*Task goal*: Return the data that follows exactly, with each line intact.

*Supplied data*:
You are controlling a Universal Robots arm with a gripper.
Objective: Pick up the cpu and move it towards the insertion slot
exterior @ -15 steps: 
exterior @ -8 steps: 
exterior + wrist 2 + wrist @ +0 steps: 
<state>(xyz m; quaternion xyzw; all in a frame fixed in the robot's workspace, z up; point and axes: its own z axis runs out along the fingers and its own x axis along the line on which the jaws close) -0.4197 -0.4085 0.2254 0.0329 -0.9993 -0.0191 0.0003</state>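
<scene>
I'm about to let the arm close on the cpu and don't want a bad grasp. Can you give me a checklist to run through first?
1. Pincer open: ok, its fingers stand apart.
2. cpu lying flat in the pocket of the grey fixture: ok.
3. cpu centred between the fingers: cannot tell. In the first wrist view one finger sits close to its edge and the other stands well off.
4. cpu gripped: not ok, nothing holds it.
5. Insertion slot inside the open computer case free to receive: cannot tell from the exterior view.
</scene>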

*Completed task*:
You are controlling a Universal Robots arm with a gripper.
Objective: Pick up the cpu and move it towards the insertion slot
exterior @ -15 steps: 
exterior @ -8 steps: 
exterior + wrist 2 + wrist @ +0 steps: 
<state>(xyz m; quaternion xyzw; all in a frame fixed in the robot's workspace, z up; point and axes: its own z axis runs out along the fingers and its own x axis along the line on which the jaws close) -0.4197 -0.4085 0.2254 0.0329 -0.9993 -0.0191 0.0003</state>
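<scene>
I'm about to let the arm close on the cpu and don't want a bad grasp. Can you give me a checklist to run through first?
1. Pincer open: ok, its fingers stand apart.
2. cpu lying flat in the pocket of the grey fixture: ok.
3. cpu centred between the fingers: cannot tell. In the first wrist view one finger sits close to its edge and the other stands well off.
4. cpu gripped: not ok, nothing holds it.
5. Insertion slot inside the open computer case free to receive: cannot tell from the exterior view.
</scene>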

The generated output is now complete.